Cuenta Bradbury, en Los colonizadores,
que “los hombres se lanzaban al espacio. Al principio sólo unos pocos, unas
docenas, porque casi todos se sentían enfermos aun antes de que el cohete
dejara la Tierra”. Los hombres, dice, enfermaban de soledad.
Hay
otro terror, y radica en la idea de la especie humana como plaga que se
desparrama por el sistema solar. Un portar la muerte como movimiento expansivo,
y la víctima es su propio verdugo, aniquilarse definitivamente es su salvación.
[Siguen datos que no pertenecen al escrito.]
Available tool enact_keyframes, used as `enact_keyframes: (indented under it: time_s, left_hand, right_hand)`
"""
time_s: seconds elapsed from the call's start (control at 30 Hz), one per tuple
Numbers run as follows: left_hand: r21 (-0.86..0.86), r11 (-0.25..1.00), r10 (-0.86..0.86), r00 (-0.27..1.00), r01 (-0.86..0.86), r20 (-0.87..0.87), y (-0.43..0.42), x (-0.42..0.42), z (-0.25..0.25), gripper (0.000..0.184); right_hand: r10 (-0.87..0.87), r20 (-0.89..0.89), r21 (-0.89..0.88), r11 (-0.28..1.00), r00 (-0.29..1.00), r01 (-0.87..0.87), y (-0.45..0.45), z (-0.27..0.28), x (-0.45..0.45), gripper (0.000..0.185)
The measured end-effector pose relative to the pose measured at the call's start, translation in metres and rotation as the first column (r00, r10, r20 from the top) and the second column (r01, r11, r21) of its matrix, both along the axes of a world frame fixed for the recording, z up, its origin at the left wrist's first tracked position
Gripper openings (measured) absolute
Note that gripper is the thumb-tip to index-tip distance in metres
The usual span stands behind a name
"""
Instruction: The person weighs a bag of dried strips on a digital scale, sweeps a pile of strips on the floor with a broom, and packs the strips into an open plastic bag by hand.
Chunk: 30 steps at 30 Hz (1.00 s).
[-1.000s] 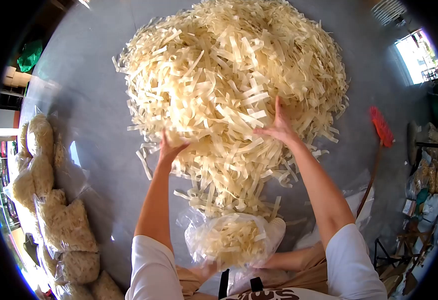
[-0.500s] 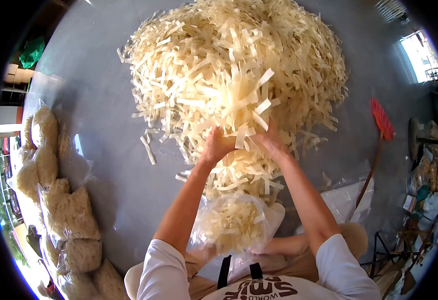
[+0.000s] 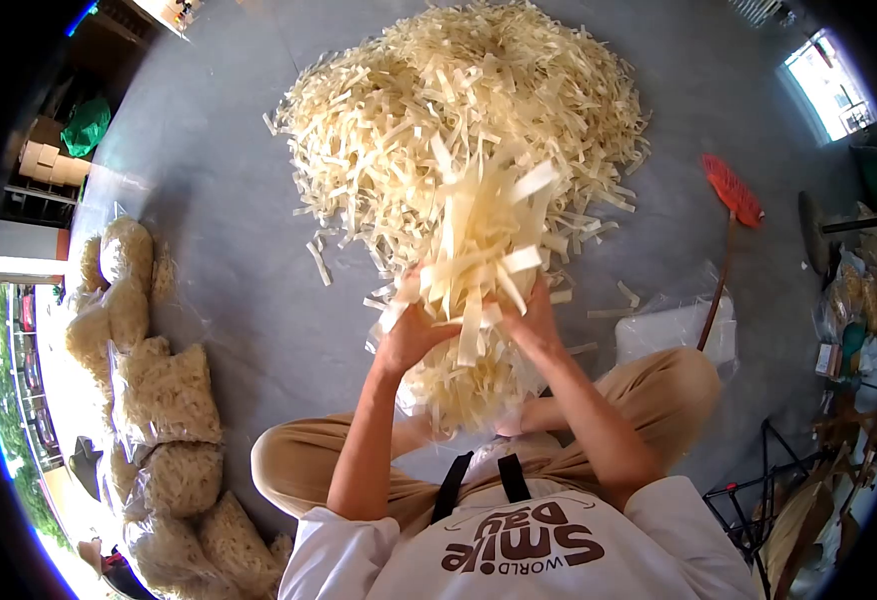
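Observation:
Between my left hand [image 3: 414, 325] and my right hand [image 3: 531, 318] is a clump of pale yellow flat strips [image 3: 484, 240], lifted off the floor, some ends sticking up and others hanging down. Both hands close around its sides from below; part of the fingers is hidden by the strips. Beyond them a big heap of the same strips [image 3: 479, 80] spreads on the grey floor. Below my hands, between my crossed legs, a clear plastic bag [image 3: 414, 400] holds more strips; its mouth is partly hidden by the clump and my forearms.
Filled clear bags of strips [image 3: 169, 400] are stacked on the left. On the right lie a red broom [image 3: 734, 190] with a long handle and a white plastic sheet [image 3: 674, 335]. A black metal frame [image 3: 759, 490] and assorted items stand at the far right edge.
Both hands have drawn back from the heap toward my body and raised the clump of strips, now above the bag. My view has shifted so more of my shirt and legs shows.

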<state>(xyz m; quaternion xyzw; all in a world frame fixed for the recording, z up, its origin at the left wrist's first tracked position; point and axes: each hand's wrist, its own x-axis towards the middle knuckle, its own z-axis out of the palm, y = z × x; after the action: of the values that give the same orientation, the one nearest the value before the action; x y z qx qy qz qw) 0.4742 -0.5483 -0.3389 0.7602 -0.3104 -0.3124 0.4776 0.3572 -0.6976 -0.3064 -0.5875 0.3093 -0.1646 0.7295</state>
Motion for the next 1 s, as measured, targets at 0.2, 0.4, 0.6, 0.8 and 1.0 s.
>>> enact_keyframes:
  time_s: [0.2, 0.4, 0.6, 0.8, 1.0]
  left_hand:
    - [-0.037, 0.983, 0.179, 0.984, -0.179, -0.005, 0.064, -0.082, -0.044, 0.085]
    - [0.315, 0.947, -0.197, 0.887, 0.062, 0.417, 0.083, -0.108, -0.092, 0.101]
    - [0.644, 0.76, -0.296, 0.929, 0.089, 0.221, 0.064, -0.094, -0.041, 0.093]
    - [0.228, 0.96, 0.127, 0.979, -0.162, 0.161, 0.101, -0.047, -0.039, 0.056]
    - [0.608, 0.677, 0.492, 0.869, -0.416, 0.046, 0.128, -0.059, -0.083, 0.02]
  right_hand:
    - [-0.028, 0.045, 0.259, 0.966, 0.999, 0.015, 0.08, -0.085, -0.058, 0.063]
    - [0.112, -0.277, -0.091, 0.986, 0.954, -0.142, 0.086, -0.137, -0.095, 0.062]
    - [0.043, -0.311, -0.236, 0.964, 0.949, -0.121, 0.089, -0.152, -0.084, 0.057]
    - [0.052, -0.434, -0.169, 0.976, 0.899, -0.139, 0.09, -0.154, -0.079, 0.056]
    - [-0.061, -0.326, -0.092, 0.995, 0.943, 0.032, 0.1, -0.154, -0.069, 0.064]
Una rutina en la que reinventamos, en los placeres cotidianos que nos
proporciona la sociedad del hiperconsumo, las micromuertes que nos conducen a
la destrucción de toda esperanza de hospitalidad en el planeta Tierra: el
genocidio auto provocado.
En Crónicas marcianas los humanos terminan
huyendo de la Tierra, hartos de un mundo al que han convertido en una
gigantesca burocracia al servicio de las corporaciones; pero, también,
expulsados por la paranoia ante el caos inminente, por ese cementerio mundial
cada vez más hostil. Marte es la utopía, la posibilidad de otra vida, una
salida a la desesperación o el aburrimiento de un mundo que ya no tiene nada
para ofrecer porque todo ha sido conquistado y la humanidad ha viciado cada
rincón. Marte es la posibilidad de volver a empezar, para algunos; para otros,
la posibilidad de ampliar su negocio o la oportunidad de progresar; para otros,
será una aspiración de clase impuesta por la moda; en otros, la curiosidad,
¿por qué no?. Siempre, en definitiva, la fragilidad humana y las dificultades
para aceptarse como accidente improbable en medio del caos. Allí donde vaya el
ser humano, parece decirnos el autor, llevará consigo la enfermedad que lo va
fagocitando por dentro.
Pareciera
haber una impotencia para imaginar otro mundo posible, más allá de lo
establecido como inevitable por el consorcio de magnates internacionales que
juegan a ver quién es más Dios. Hay que pensar, entonces, el genocidio como resultado
de la propia impotencia de la humanidad para resolver la incertidumbre
metafísica. La invasión del otro como consecuencia del pavor que introduce la
misma cultura en los cuerpos dóciles. En tal caso, las políticas represivas se
presentan como recurso preventivo y estrategia de defensa ante la presencia del
otro que se asume hostil. La muerte del otro lleva implícita la iniciativa que
podríamos sintetizar con la expresión “por las dudas”. El genocidio es una
política de defensa propia de una moral que se adjudica el derecho a expandirse,
a “humanizar” el universo, con su consecuente expulsión de la diferencia.
Crónicas marcianas es una invitación a repensar los prejuicios etnocéntricos de un humanismo para pocos; es el señalamiento del calvario al que han sometido los imperialismos de siempre a los rezagados de la historia: los indígenas de ayer, los migrantes de hoy, los marcianos de mañana.